> REQUIREMENT
Read through the material below and copy each line in which the word "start" occurs.

> SUPPLIED DATA
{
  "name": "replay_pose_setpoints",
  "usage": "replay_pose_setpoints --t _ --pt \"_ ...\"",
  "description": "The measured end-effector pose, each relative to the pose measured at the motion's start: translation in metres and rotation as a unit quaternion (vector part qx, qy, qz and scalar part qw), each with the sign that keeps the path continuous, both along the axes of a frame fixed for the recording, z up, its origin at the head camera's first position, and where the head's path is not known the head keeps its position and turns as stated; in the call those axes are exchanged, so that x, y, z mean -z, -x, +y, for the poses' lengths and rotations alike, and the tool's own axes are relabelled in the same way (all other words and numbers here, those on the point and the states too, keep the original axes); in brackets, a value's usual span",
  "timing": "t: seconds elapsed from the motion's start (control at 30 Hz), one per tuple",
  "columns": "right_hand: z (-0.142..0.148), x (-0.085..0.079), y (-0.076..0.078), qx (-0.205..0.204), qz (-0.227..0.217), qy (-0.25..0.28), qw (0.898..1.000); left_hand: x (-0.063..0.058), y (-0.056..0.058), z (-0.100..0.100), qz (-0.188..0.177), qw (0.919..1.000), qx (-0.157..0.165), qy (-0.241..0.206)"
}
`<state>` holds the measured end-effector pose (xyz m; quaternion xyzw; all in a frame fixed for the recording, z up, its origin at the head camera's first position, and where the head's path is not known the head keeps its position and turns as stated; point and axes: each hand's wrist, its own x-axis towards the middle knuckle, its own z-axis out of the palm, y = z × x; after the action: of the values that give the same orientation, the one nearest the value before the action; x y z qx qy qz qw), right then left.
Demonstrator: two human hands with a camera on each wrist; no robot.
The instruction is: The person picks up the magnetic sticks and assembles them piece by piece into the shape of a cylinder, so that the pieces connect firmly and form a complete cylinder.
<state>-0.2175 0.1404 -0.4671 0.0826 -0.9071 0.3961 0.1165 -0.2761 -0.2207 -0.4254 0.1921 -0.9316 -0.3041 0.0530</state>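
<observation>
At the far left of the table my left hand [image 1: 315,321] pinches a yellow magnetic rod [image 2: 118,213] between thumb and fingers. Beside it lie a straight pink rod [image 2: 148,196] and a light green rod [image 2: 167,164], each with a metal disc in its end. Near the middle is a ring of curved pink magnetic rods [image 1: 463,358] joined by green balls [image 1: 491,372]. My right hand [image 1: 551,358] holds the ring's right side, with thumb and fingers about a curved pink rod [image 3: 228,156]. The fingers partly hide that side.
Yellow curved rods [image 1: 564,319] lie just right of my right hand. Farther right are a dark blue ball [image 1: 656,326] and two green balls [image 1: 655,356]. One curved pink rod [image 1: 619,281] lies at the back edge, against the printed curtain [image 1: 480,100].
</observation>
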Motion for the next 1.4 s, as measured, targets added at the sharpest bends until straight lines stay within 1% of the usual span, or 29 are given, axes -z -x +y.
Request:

> TASK RESPONSE
  "description": "The measured end-effector pose, each relative to the pose measured at the motion's start: translation in metres and rotation as a unit quaternion (vector part qx, qy, qz and scalar part qw), each with the sign that keeps the path continuous, both along the axes of a frame fixed for the recording, z up, its origin at the head camera's first position, and where the head's path is not known the head keeps its position and turns as stated; in the call those axes are exchanged, so that x, y, z mean -z, -x, +y, for the poses' lengths and rotations alike, and the tool's own axes are relabelled in the same way (all other words and numbers here, those on the point and the states too, keep the original axes); in brackets, a value's usual span",
  "timing": "t: seconds elapsed from the motion's start (control at 30 Hz), one per tuple",

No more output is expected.